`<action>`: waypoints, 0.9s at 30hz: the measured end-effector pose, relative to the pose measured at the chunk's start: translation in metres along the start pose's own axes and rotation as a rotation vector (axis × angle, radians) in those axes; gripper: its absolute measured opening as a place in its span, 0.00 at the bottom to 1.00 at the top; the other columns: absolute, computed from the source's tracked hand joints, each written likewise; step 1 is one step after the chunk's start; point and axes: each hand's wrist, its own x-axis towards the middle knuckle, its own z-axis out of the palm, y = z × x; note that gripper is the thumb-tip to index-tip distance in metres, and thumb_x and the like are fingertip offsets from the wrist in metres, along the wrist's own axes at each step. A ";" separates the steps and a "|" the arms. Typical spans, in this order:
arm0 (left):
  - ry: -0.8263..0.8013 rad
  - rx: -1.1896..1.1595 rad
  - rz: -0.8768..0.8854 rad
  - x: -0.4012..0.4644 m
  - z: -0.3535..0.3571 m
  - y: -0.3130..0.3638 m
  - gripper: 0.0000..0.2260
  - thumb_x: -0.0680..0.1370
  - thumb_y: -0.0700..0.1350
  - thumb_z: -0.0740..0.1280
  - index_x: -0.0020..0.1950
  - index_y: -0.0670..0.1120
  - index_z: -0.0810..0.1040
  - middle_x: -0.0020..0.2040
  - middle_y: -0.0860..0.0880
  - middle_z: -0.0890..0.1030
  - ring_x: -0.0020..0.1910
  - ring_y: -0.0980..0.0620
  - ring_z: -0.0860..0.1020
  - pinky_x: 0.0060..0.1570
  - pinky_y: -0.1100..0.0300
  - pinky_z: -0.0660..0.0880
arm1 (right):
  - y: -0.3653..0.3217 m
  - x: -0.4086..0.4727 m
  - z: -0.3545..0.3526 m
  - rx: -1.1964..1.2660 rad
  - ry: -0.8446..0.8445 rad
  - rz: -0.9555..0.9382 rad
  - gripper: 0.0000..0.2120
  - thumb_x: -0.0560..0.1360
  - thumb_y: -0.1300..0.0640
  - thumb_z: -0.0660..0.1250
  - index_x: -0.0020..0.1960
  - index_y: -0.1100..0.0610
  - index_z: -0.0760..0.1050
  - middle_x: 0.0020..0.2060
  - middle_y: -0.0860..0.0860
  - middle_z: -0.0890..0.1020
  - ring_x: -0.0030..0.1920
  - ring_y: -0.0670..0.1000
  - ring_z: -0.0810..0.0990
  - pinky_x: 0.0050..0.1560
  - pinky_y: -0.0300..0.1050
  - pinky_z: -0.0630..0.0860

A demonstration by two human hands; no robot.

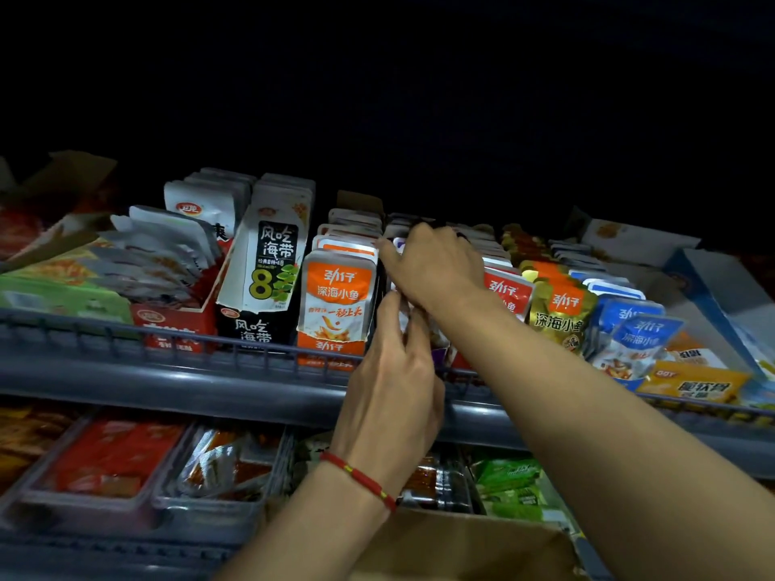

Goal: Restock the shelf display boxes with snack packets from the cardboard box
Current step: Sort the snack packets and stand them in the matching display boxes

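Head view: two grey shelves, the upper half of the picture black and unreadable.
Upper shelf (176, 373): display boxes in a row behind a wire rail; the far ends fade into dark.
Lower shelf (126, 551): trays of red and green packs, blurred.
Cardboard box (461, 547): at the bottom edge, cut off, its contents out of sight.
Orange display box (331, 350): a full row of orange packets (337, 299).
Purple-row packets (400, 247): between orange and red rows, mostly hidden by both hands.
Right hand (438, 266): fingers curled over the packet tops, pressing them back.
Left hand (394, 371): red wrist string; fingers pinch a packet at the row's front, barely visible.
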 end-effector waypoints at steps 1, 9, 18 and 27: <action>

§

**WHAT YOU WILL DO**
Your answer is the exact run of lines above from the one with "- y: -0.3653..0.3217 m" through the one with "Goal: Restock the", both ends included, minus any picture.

**WRITTEN SOLUTION**
  - y: -0.3653..0.3217 m
  - x: -0.4086..0.4727 m
  - z: -0.3545..0.3526 m
  - rx: -1.1964..1.2660 rad
  - ry: -0.8446..0.8445 rad
  - rz: -0.9555..0.9382 rad
  - gripper: 0.0000..0.2120
  - thumb_x: -0.0560..0.1360
  - thumb_y: -0.1300..0.0640
  - thumb_z: -0.0660..0.1250
  - index_x: -0.0020..0.1960
  - index_y: -0.1100..0.0610
  - index_z: -0.0760..0.1050
  - middle_x: 0.0020..0.2060
  - middle_y: -0.0860..0.0860
  - middle_z: -0.0890..0.1020
  - ring_x: -0.0030..0.1920
  - ring_y: -0.0670..0.1000
  - ring_z: -0.0810..0.0990
  - pinky_x: 0.0050..0.1560
  - pinky_y: -0.0300..0.1050
  - pinky_z: -0.0630..0.0860

A demonstration by two human hands; no robot.


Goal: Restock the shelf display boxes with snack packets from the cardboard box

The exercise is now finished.